» What is being asked
Only the lines that hold "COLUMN" should be in the answer, each copied from the data below.

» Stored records
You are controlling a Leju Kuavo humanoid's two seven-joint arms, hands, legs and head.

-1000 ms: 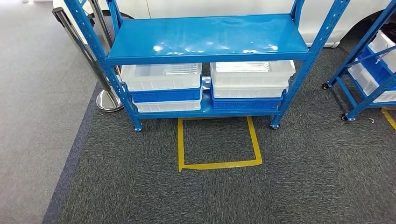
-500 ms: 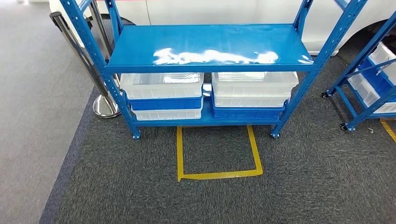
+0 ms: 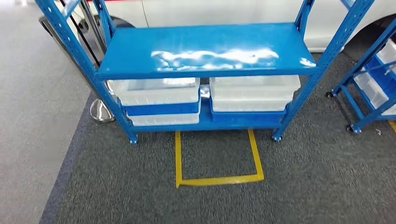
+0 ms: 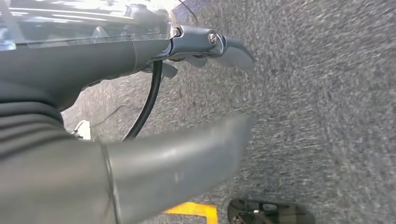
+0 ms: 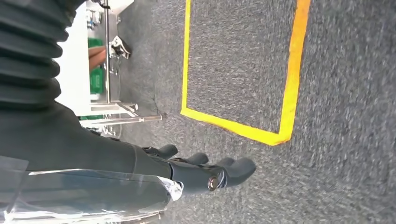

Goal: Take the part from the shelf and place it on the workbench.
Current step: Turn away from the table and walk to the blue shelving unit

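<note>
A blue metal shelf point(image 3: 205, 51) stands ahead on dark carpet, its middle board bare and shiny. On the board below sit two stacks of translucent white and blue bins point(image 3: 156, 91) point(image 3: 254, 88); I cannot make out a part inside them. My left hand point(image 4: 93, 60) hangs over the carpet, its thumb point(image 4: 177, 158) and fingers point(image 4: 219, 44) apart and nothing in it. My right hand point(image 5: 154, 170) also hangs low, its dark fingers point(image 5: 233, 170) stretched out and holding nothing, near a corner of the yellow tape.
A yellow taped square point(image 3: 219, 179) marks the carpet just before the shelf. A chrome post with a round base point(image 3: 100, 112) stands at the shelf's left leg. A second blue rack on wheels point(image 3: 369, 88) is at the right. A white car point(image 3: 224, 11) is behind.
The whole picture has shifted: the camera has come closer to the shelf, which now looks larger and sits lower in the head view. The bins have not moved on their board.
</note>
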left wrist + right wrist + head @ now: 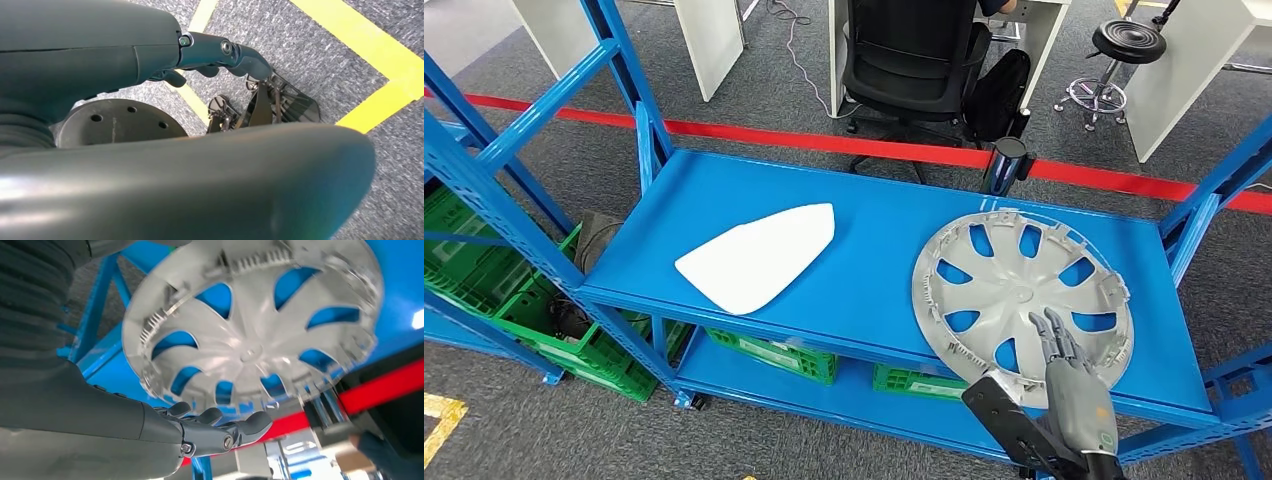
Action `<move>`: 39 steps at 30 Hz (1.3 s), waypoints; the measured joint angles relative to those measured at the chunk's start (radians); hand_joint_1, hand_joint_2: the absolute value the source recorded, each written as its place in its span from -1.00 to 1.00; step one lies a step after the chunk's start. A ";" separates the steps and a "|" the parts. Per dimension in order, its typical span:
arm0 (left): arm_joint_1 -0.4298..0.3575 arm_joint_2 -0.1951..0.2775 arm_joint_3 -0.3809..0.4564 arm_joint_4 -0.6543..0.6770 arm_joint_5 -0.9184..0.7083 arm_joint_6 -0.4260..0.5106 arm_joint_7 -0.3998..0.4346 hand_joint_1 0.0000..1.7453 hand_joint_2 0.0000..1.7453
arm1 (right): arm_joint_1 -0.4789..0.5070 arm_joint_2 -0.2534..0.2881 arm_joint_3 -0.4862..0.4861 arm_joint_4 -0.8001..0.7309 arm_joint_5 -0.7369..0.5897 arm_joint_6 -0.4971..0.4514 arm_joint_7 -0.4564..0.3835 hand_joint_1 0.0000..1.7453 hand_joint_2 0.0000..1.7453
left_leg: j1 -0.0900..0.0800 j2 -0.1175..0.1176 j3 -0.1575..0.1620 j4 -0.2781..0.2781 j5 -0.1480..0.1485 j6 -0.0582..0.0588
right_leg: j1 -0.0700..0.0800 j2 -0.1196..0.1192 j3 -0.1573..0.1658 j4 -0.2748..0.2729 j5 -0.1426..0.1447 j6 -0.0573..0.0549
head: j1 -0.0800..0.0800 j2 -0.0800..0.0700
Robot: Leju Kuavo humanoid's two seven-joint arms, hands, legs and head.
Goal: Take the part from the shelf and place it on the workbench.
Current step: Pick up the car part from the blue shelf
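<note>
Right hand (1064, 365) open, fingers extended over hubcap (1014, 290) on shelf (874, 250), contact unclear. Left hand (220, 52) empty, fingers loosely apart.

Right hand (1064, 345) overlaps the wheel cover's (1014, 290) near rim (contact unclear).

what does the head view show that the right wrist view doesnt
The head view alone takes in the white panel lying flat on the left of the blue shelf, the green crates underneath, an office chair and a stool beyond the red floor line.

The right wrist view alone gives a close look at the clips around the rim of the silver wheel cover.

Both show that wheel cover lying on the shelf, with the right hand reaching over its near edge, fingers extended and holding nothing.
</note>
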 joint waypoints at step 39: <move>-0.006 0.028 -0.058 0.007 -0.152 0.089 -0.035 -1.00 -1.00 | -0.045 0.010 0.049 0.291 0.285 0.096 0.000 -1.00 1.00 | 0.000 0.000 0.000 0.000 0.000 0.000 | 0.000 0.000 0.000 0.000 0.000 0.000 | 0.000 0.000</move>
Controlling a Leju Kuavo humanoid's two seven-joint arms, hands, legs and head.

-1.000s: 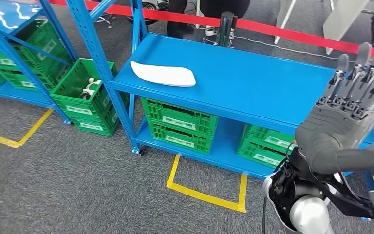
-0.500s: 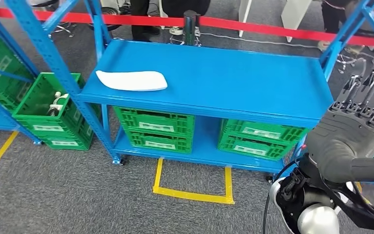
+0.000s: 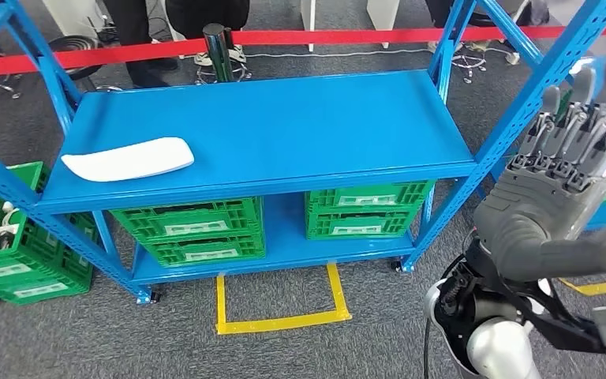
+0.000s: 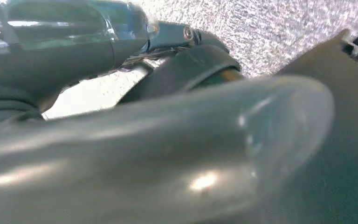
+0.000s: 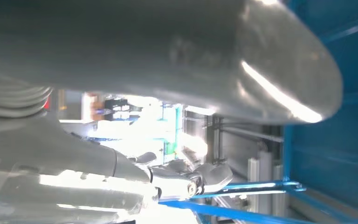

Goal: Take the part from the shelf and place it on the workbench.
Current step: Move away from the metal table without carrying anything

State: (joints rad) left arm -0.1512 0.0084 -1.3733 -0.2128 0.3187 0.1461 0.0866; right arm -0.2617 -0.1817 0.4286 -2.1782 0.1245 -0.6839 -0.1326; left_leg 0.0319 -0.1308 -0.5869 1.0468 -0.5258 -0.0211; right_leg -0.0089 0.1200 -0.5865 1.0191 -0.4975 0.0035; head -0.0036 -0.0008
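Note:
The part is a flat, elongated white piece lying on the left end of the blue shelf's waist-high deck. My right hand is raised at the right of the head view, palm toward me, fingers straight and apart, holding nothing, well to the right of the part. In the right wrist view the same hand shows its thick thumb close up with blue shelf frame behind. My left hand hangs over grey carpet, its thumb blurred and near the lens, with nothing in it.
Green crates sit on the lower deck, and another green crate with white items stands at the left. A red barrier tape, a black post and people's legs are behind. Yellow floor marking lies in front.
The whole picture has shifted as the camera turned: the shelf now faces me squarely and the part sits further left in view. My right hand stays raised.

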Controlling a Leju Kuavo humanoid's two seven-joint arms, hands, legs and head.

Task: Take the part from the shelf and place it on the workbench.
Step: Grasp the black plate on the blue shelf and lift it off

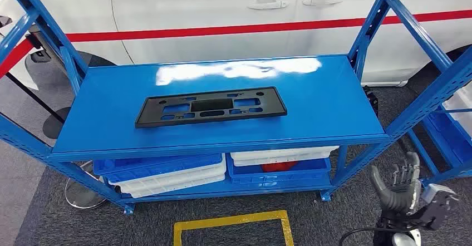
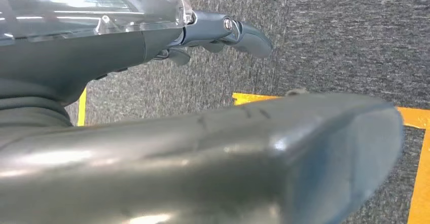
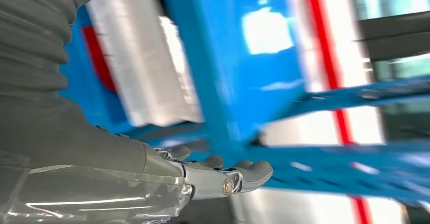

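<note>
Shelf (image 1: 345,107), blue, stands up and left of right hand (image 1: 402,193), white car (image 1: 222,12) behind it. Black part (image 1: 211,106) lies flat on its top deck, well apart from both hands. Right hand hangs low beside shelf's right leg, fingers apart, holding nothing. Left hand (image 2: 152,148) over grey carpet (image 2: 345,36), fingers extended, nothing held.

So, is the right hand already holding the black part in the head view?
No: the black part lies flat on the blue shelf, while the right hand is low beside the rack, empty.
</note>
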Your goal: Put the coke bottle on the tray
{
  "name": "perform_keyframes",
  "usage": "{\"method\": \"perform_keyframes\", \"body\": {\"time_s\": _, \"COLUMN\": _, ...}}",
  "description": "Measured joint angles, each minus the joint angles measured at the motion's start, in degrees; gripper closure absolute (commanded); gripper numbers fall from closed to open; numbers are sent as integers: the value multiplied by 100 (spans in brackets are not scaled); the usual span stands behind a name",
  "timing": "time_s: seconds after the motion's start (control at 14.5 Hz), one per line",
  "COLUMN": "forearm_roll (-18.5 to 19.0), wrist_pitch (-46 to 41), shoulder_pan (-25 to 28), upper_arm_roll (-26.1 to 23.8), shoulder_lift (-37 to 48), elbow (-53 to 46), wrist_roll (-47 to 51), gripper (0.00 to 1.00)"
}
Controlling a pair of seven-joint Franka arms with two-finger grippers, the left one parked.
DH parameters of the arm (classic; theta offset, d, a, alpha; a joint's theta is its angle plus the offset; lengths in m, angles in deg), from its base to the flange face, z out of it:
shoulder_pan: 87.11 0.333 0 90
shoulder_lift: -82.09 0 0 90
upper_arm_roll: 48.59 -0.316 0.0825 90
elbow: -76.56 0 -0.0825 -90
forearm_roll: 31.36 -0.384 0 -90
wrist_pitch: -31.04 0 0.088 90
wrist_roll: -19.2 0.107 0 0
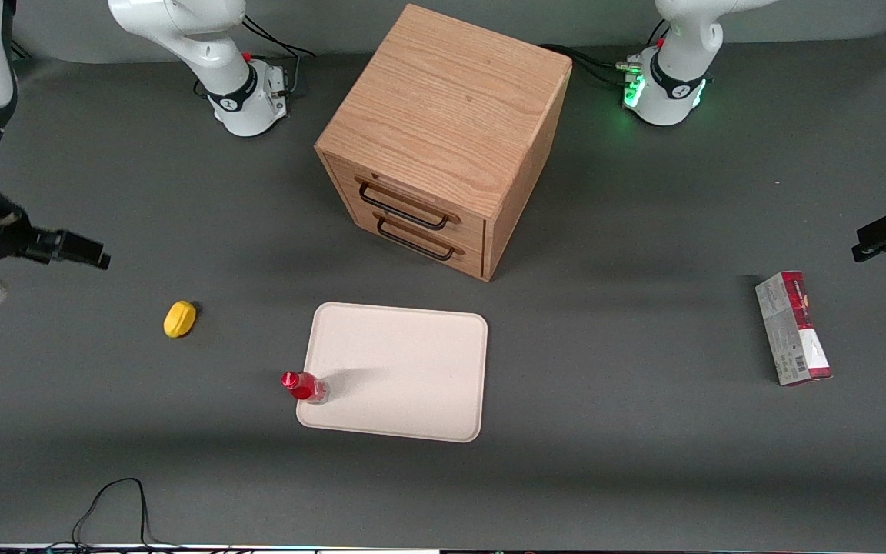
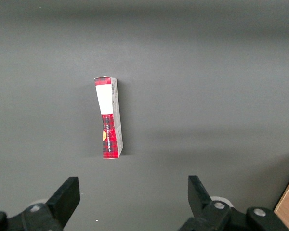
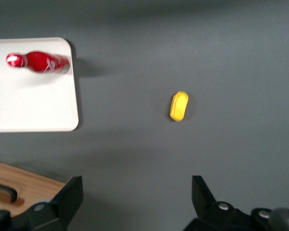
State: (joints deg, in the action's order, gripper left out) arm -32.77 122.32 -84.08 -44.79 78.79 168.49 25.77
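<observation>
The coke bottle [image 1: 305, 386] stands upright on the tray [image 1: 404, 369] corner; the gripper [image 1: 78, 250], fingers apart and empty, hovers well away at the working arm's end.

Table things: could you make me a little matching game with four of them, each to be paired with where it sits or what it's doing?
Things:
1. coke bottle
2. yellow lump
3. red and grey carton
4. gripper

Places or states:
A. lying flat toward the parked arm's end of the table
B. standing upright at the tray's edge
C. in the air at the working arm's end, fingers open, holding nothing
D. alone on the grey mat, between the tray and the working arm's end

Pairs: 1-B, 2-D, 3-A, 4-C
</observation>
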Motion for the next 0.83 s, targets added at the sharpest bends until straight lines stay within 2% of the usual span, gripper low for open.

» Task output
  "usage": "{\"method\": \"perform_keyframes\", \"body\": {\"time_s\": _, \"COLUMN\": _, ...}}",
  "COLUMN": "forearm_roll (-18.5 to 19.0), wrist_pitch (-46 to 41), shoulder_pan (-25 to 28), upper_arm_roll (-26.1 to 23.8), shoulder_lift (-37 to 48), elbow (-53 to 46), wrist_roll (-47 to 51), gripper (0.00 to 1.00)"

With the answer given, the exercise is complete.